A narratividade jamais atingiria seu estado mais otimizado caso a câmera
se mantivesse nos mesmos padrões dos primeiros filmes, aquele
convencionado no teatro: plano geral e estática. Mas antes de descobrir
que com seus próprios meios o cinema poderia ir em direção a contar
histórias, foi-se convencionado por alguns anos a existência de um
conferencista a fim de explicar o conteúdo das exibições.
Vista a necessidade dos produtores de construir narrativas a partir
de atualidades reconstituídas e o desgaste com a inconveniência do
suporte verbal prestado pelo conferencista, começam a serem pensadas
formas do cinema por si só conseguir prender o público.

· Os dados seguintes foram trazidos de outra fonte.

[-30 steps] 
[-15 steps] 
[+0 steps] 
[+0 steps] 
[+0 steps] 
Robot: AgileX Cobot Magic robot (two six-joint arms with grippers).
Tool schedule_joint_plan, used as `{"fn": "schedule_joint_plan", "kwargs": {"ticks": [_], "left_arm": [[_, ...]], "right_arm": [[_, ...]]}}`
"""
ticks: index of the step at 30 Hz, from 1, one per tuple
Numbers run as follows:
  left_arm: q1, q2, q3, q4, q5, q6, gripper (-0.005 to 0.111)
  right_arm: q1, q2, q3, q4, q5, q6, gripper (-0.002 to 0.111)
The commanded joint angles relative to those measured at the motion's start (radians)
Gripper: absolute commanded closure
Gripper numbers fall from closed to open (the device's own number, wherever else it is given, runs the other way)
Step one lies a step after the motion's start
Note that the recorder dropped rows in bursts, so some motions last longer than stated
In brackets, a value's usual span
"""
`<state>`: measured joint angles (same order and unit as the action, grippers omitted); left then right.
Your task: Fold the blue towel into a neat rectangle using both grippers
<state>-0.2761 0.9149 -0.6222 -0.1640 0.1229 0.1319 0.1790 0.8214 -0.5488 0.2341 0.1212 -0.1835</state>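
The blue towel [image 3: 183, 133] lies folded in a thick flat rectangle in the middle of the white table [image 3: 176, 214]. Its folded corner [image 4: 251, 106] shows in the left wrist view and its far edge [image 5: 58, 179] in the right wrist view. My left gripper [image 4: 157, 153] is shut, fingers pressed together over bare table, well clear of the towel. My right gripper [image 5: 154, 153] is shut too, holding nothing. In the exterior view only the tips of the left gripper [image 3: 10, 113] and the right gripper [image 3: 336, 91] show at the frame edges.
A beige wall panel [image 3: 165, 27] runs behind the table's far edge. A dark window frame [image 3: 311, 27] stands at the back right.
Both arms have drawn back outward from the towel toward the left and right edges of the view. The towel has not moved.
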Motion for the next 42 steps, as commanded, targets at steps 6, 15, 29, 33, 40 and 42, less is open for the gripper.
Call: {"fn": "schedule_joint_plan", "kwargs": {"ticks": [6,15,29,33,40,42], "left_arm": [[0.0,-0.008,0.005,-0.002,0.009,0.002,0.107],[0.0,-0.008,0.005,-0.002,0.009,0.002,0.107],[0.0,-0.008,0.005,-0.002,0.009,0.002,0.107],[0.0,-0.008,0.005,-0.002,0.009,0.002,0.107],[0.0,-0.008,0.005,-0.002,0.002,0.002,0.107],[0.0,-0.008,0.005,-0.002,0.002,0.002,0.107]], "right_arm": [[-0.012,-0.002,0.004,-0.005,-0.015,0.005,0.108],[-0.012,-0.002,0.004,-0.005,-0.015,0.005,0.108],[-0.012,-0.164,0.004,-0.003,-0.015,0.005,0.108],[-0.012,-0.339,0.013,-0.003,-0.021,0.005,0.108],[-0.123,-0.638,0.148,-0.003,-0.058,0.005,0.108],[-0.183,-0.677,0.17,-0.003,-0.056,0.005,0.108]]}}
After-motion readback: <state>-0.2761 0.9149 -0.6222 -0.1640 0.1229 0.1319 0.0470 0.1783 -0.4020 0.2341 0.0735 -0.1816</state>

Era necessário
ensinar àqueles acostumados com toda uma estrutura teatral o poder de
um corte e de um plano na narração de uma história.

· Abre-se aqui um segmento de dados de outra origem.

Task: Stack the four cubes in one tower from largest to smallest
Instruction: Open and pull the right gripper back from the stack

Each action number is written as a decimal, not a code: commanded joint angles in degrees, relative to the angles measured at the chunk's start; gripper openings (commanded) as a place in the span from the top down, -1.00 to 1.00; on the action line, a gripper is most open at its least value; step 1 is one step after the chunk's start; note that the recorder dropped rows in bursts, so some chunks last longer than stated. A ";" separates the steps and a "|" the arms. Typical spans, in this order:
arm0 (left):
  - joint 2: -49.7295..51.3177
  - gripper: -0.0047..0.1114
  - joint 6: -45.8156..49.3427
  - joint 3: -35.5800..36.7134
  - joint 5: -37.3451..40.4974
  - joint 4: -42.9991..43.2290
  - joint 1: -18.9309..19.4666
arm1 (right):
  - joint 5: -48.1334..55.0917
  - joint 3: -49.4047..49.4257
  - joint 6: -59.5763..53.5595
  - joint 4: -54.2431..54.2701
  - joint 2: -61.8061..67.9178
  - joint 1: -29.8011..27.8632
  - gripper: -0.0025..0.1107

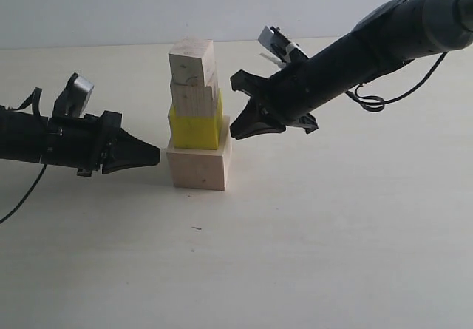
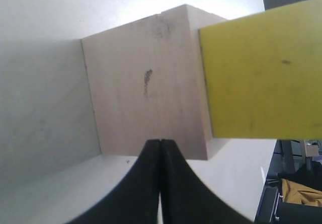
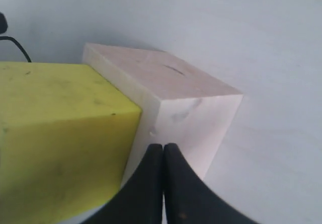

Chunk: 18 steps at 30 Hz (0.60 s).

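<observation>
A tower of cubes stands mid-table: a large pale wood cube as base, a yellow cube on it, then a small wood cube and another small wood cube uppermost, each slightly askew. My left gripper is shut and empty, its tip just left of the base cube, level with it. My right gripper is shut and empty, its tip close to the right side of the tower, about where the yellow cube meets the base cube.
A pale tabletop stretches around the tower, with a white wall behind. A black cable hangs under the right arm. Dark equipment shows beyond the table's edge in the left wrist view.
</observation>
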 commanded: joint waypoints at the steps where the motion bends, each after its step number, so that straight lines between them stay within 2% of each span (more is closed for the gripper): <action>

Primeiramente os homens de cinema precisaram entender que a
insistência num plano geral para todo caso acarretará em perdas de
informações importantes e absorvimento de informações irrelevantes, e
então para superar tal problemática é lançado mão da utilização dos
diferentes planos em uma mesma cena, a fim de dirigir o olhar do
espectador ao que realmente interessa. Inicia-se aí o processo de
linearização da história e o cinema consegue começar a narrar utilizando-
se dos seus próprios artifícios.
Foi um processo difícil tanto para os diretores quanto para o público
se acostumarem com este recurso, que por muitas vezes em suas
primeiras aparições foi aplicado equivocadamente, como no filme “Life of
na american fireman” de Edwin S. Porter. O uso do paralelismo para exibir
uma mesma cena (o salvamento da mulher e da criança) de perspectivas
diferentes, hoje em dia entendemos como desnecessário, mas na época
não se tinha a noção que diferentes cenas e planos poderiam ser
intercaladas que ainda assim não abandonariam sua linearidade, muito
pelo contrário, traria mais dinamismo para a história. Também é possível
observar que na cena em que os bombeiros descem pelo tubo metálico,
há uma repetição de ações quando se corta para o plano seguinte, a qual
se faz inapropriada nos moldes do cinema atual. A não ser que, como bem
observado pelo professor Christian, os bombeiros estivessem no mais alto
andar de um prédio enorme.
Neste ponto em que o cinema havia descoberto um de seus maiores
trunfos, o surgimento de David W. Griffith com seus roteiros moralizantes e
seus estudos que buscavam aperfeiçoar cada vez mais as técnicas de
narratividade foi essencial para que em 1915 o sistema que deu a tônica
do cinema hollywoodiano estivesse consolidado. Ele é responsável por
inserir o plano americano no cinema, que permitiria captar mais
expressões dos personagens ao se aproximar deles. O tal dinamismo que
Porter deveria ter aplicado na obra que citei a pouco também é muito
desenvolvido por Griffith em seus filmes. Os dois utilizam-se de ações
paralelas, mas o segundo ao contrário do primeiro explora potenciais
emotivos em todas as cenas em prol de aplicar um juízo de valor ao
espectador no final da história. O paralelismo de Griffith foi tão bem
desenvolvido que em certo momento culminou em um modo ainda mais
dinâmico, o qual consistia na simultaneidade das cenas no pró-fílmico,
estamos falando do campo/ contracampo.
“(...) a contribuição maior de Griffith foi conseguir orquestrar os
fragmentos chamado planos com uma tal habilidade, que eles resultam
coerentes para a perspectiva do espectador. (...) O narrador seria, portanto
aquela entidade invisível que organiza a matéria fílmica e lhe dá uma
forma de apresentação ao espectador. Por meio da hábil seleção das
durações , dos campos e dos ângulos de visão, o narrador torna possível
ao espectador, num certo sentido, “entrar” no universo diegético e circular
dentro dele como um observador privilegiado, que vê sem ser visto.”
(ARLINDO MACHADO, 1997, p. 152)

REFERÊNCIAS
MACHADO, Arlindo. Pré-cinemas & pós cinemas. Papirus Editora, 1997.